One thing worth noting is the need for validation of data. Once you start looking at the same data from different sources, the need for this becomes even more apparent.
By way of a simple example, fixed plant output minus sales should equal the stocks produced in the period. However, for a variety of reasons, it rarely does.
As a last note, you will see that I have deliberately identified “Plans” and “Budgets” in the infographic. I have done so to ensure that there is a clear understanding that it is not enough to just have a budget by which performance is to be judged.
There also needs to be a plan as to “how” the budget is going to be enacted. In essence, I am talking about having both financial and non-financial metrics to measure against.

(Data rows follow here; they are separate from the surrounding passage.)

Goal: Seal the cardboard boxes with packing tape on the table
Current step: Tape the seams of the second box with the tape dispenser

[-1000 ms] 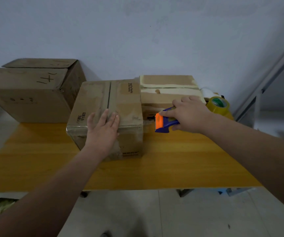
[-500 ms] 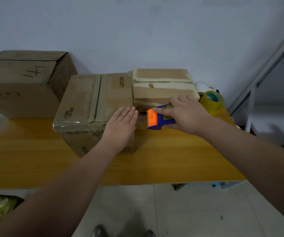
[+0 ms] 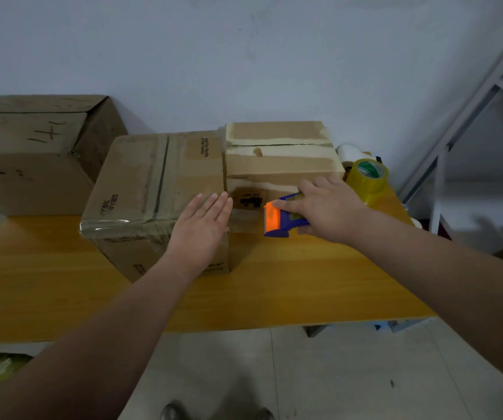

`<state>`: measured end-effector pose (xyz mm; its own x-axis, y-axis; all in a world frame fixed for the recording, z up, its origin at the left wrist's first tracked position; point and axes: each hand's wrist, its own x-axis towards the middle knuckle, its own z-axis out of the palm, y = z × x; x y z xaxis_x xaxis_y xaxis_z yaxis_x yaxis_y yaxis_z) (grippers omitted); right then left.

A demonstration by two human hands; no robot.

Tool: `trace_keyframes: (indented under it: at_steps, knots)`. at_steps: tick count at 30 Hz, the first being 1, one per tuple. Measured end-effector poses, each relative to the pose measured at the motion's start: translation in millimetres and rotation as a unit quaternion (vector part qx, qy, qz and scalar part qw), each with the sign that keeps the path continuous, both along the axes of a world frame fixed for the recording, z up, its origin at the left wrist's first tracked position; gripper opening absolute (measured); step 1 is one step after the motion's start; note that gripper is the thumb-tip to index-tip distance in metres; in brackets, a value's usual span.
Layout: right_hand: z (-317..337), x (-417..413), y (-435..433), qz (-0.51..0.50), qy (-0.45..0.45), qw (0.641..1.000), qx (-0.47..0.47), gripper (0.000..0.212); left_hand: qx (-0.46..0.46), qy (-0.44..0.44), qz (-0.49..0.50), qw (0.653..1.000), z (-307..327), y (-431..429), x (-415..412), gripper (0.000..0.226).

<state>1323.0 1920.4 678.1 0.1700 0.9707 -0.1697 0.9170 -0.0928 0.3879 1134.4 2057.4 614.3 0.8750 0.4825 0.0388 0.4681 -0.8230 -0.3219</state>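
Right grip (image 3: 327, 209) holds dispenser (image 3: 273, 220) (left grip (image 3: 201, 227) flat on box (image 3: 141, 183))

This looks like a plain packing or storage room rather than a home. A bare, pale wall (image 3: 244, 56) runs behind a yellow wooden bench (image 3: 274, 286). Worn cardboard cartons fill the far side: a large box (image 3: 31, 153) at the far left, a taped box (image 3: 153, 183) in the middle, and a smaller box (image 3: 277, 153) touching its right side. At the bench's far right stands a roll of clear yellowish tape (image 3: 368, 177) with a white roll (image 3: 348, 153) just behind it, and a blue and orange tape dispenser (image 3: 277, 218) is near them. A grey metal rack frame (image 3: 456, 122) rises on the right above a floor (image 3: 335, 374) of large pale tiles.
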Motion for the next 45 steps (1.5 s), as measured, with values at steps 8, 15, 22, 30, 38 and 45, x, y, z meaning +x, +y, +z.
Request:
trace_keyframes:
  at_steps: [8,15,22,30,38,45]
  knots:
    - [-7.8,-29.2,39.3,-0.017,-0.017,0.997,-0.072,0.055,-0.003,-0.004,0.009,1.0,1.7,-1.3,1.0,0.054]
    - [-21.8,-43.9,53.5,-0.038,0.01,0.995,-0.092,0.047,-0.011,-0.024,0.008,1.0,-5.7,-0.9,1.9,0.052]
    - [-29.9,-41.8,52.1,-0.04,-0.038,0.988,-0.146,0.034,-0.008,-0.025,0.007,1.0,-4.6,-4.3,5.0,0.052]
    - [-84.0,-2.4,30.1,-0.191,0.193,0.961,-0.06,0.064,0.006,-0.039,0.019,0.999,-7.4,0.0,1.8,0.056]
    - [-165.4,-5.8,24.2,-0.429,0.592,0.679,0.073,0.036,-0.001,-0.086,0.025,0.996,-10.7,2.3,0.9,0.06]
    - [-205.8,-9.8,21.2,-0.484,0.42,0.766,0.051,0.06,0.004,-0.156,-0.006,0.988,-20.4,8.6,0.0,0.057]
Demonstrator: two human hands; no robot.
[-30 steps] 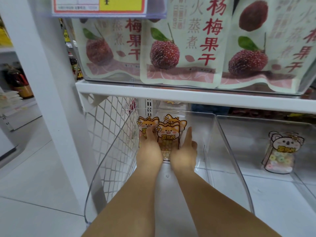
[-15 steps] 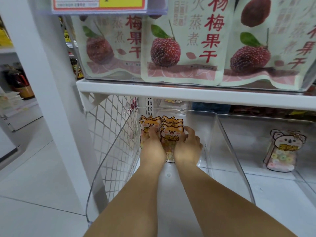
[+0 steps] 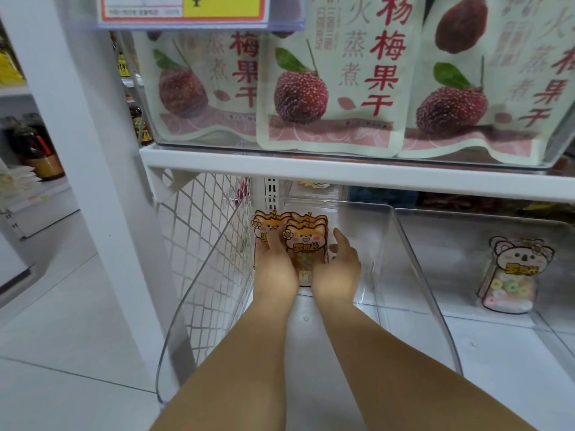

For example, if we said that the production of concrete aggregate was going to be 0.75 million tonnes this year, you would need to have a sense of where the material would come from in the quarry, what stripping and development might be required, the crushing yield for this material type and the equipment and resources available.
From this we could then create a plan that detailed exactly how we were going to move this material in the most efficient way and the metrics we would use to measure actual performance (and correct where necessary).
If we say that we need to improve our business, whether it be in terms of maintaining/improving margin during an inflationary period or working more broadly towards decarbonisation of our businesses, technology is a vital part of those processes.
Likewise, if we are to attract new people to our industry, we need to show that we are a savvy, technical and contributing industry – the old ways won’t cut it.
To make the most of that technology, we need to become more effective at collecting and making sense of the data these systems produce and attracting and training the next generation who can make the most of it for us – the future is bright! •
This article was contributed by Eltirus founder Steve Franklin.